◆ Instructions to follow ◆
Skip the pictures. Transcribe the rest of the data below without changing a word.

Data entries
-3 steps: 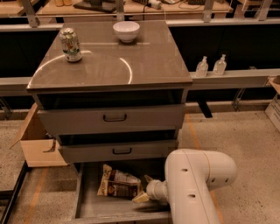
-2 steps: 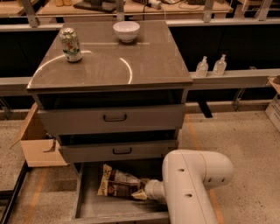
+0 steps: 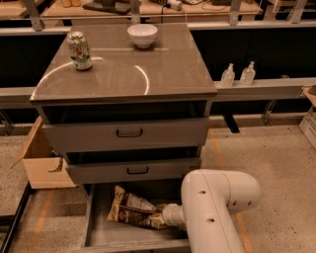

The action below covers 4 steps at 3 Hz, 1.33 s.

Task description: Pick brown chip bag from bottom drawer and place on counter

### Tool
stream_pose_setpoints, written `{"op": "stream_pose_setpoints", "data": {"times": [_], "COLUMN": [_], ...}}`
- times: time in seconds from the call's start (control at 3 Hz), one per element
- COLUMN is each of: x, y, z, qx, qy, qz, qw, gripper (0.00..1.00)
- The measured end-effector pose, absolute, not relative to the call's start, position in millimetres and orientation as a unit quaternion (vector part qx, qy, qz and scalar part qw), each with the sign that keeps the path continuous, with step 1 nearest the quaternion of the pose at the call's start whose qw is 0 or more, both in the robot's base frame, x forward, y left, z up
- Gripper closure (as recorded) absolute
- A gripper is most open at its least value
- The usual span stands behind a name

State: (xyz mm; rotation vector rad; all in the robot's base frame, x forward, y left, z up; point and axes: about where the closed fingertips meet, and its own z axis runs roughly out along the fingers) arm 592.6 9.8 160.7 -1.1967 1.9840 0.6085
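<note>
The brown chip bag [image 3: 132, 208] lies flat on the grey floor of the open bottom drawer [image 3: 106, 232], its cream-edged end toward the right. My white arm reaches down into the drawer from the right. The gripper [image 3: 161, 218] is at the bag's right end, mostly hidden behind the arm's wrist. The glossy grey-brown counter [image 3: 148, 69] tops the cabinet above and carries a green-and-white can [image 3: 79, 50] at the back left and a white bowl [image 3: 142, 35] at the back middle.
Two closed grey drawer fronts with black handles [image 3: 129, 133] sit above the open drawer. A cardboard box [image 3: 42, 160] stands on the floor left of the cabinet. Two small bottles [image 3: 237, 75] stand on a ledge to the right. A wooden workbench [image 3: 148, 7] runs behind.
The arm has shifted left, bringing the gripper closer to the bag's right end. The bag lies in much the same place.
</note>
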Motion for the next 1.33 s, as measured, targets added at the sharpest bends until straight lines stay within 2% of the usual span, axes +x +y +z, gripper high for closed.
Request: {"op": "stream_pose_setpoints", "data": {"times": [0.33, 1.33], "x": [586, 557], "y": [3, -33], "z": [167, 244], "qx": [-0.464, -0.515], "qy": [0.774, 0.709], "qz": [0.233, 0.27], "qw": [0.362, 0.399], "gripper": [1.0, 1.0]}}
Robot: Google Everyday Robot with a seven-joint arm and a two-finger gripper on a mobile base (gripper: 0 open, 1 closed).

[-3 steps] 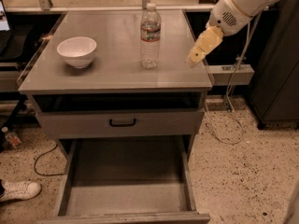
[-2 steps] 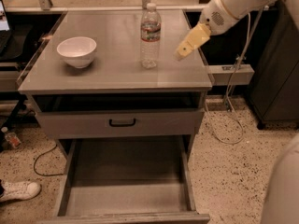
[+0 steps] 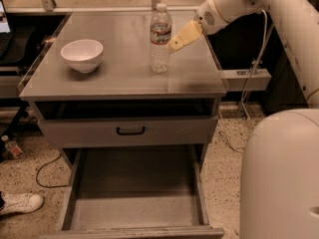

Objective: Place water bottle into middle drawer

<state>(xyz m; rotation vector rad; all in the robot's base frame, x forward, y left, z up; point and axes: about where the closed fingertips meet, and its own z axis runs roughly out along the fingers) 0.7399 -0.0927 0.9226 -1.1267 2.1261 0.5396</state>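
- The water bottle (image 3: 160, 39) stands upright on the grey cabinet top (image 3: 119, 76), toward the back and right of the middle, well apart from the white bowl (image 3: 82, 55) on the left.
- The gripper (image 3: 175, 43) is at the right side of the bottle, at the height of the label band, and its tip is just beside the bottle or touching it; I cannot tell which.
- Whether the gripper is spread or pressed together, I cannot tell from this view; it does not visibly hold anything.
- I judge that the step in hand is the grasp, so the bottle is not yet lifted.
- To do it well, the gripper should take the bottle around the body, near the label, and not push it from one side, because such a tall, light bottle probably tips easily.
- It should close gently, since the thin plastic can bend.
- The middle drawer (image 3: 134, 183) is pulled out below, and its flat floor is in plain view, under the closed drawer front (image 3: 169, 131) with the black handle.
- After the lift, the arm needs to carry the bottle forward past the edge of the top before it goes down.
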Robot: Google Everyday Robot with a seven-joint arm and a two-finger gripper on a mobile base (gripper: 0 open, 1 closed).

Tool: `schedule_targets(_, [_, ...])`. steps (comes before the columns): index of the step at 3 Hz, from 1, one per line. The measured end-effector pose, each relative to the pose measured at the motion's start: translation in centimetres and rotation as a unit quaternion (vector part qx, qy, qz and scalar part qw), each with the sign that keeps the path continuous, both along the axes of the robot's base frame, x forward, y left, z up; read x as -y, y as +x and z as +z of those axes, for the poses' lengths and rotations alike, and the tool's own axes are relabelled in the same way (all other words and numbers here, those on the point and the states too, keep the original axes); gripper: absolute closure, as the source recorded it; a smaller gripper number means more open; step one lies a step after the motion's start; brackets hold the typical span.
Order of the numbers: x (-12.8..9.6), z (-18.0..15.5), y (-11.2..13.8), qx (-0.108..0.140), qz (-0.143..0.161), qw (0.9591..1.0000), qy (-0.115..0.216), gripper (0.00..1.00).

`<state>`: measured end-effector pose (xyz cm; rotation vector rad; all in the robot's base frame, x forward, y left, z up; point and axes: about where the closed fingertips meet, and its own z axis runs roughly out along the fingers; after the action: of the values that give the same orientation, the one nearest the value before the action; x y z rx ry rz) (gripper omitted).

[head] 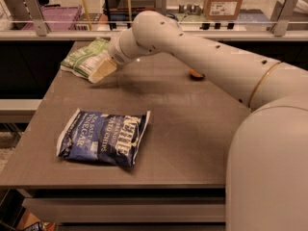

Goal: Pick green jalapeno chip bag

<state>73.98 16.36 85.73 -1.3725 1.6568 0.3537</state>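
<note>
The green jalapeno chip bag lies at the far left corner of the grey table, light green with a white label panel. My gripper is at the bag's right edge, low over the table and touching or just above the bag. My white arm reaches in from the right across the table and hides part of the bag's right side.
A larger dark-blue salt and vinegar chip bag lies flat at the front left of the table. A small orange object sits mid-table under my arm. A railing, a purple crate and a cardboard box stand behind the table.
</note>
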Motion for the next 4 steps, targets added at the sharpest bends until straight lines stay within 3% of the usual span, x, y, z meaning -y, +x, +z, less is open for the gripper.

◆ Completed exercise ◆
-3 steps: 
-2 steps: 
+0 steps: 

The action below covers 4 steps at 3 Hz, 1.33 s.

Task description: Pick brown chip bag from bottom drawer and place on counter

### Tool
stream_pose_setpoints, written `{"op": "stream_pose_setpoints", "data": {"times": [_], "COLUMN": [_], ...}}`
- times: time in seconds from the call's start (control at 3 Hz), one per element
- COLUMN is each of: x, y, z, qx, qy, qz, qw, gripper (0.00..1.00)
- The measured end-effector pose, absolute, not relative to the call's start, position in millimetres and orientation as a unit quaternion (vector part qx, qy, qz and scalar part qw), each with the sign that keeps the path continuous, with step 1 nearest the quaternion of the pose at the call's start whose qw is 0 or more, both in the robot's base frame, x forward, y left, z up
- Gripper closure (as recorded) absolute
- A gripper is most open at its least value
- The usual span stands behind a name

State: (xyz mm; rotation vector rad; all in the robot's base frame, x forward, y left, z up; point and axes: about where the closed fingertips meet, and its own z axis runs roughly out along the fingers) arm 592.6 9.8 160.7 -1.1967 1.9840 0.6085
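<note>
The brown chip bag [image 3: 132, 208] lies flat on the grey floor of the open bottom drawer [image 3: 106, 232], its cream-edged end toward the right. My white arm reaches down into the drawer from the right. The gripper [image 3: 161, 218] is at the bag's right end, mostly hidden behind the arm's wrist. The glossy grey-brown counter [image 3: 148, 69] tops the cabinet above and carries a green-and-white can [image 3: 79, 50] at the back left and a white bowl [image 3: 142, 35] at the back middle.
Two closed grey drawer fronts with black handles [image 3: 129, 133] sit above the open drawer. A cardboard box [image 3: 42, 160] stands on the floor left of the cabinet. Two small bottles [image 3: 237, 75] stand on a ledge to the right. A wooden workbench [image 3: 148, 7] runs behind.
The arm has shifted left, bringing the gripper closer to the bag's right end. The bag lies in much the same place.
</note>
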Motion for the next 1.33 s, as measured, targets added at the sharpest bends until straight lines stay within 2% of the usual span, axes +x +y +z, gripper high for closed.
Request: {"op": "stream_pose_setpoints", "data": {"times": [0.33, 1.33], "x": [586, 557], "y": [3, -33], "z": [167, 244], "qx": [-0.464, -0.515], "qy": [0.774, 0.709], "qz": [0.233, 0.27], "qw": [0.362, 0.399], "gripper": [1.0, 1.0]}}
Robot: Google Everyday Robot with a seven-joint arm and a two-finger gripper on a mobile base (gripper: 0 open, 1 closed).

[-3 steps] 
[-2 steps] 
[+0 steps] 

Objective: Place water bottle into middle drawer

<state>(xyz m; rotation vector rad; all in the robot's base frame, x forward, y left, z up; point and axes: about where the closed fingertips meet, and its own z axis runs roughly out along the fingers) 0.7399 -0.0927 0.9226 -1.1267 2.1261 0.5396</state>
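- The water bottle (image 3: 160, 39) stands upright on the grey cabinet top (image 3: 119, 76), toward the back and right of the middle, well apart from the white bowl (image 3: 82, 55) on the left.
- The gripper (image 3: 175, 43) is at the right side of the bottle, at the height of the label band, and its tip is just beside the bottle or touching it; I cannot tell which.
- Whether the gripper is spread or pressed together, I cannot tell from this view; it does not visibly hold anything.
- I judge that the step in hand is the grasp, so the bottle is not yet lifted.
- To do it well, the gripper should take the bottle around the body, near the label, and not push it from one side, because such a tall, light bottle probably tips easily.
- It should close gently, since the thin plastic can bend.
- The middle drawer (image 3: 134, 183) is pulled out below, and its flat floor is in plain view, under the closed drawer front (image 3: 169, 131) with the black handle.
- After the lift, the arm needs to carry the bottle forward past the edge of the top before it goes down.
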Robot: Google Everyday Robot with a seven-joint arm and a two-finger gripper on a mobile base (gripper: 0 open, 1 closed).

Tool: `schedule_targets(_, [_, ...])`. steps (comes before the columns): index of the step at 3 Hz, from 1, one per line. The measured end-effector pose, each relative to the pose measured at the motion's start: translation in centimetres and rotation as a unit quaternion (vector part qx, qy, qz and scalar part qw), each with the sign that keeps the path continuous, both along the axes of the robot's base frame, x forward, y left, z up; read x as -y, y as +x and z as +z of those axes, for the poses' lengths and rotations alike, and the tool's own axes are relabelled in the same way (all other words and numbers here, those on the point and the states too, keep the original axes); gripper: absolute closure, as the source recorded it; a smaller gripper number means more open; step one lies a step after the motion's start; brackets hold the typical span.
Order of the numbers: x (-12.8..9.6), z (-18.0..15.5), y (-11.2..13.8), qx (-0.108..0.140), qz (-0.143..0.161), qw (0.9591..1.0000), qy (-0.115..0.216), gripper (0.00..1.00).

`<state>`: measured end-effector pose (xyz cm; rotation vector rad; all in the robot's base frame, x forward, y left, z up; point and axes: about where the closed fingertips meet, and its own z axis runs roughly out along the fingers; after the action: of the values that give the same orientation, the one nearest the value before the action; x y z rx ry rz) (gripper omitted).

[head] 

Goal: Pick green jalapeno chip bag

<state>73.98 16.36 85.73 -1.3725 1.6568 0.3537</state>
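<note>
The green jalapeno chip bag lies at the far left corner of the grey table, light green with a white label panel. My gripper is at the bag's right edge, low over the table and touching or just above the bag. My white arm reaches in from the right across the table and hides part of the bag's right side.
A larger dark-blue salt and vinegar chip bag lies flat at the front left of the table. A small orange object sits mid-table under my arm. A railing, a purple crate and a cardboard box stand behind the table.
</note>
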Motion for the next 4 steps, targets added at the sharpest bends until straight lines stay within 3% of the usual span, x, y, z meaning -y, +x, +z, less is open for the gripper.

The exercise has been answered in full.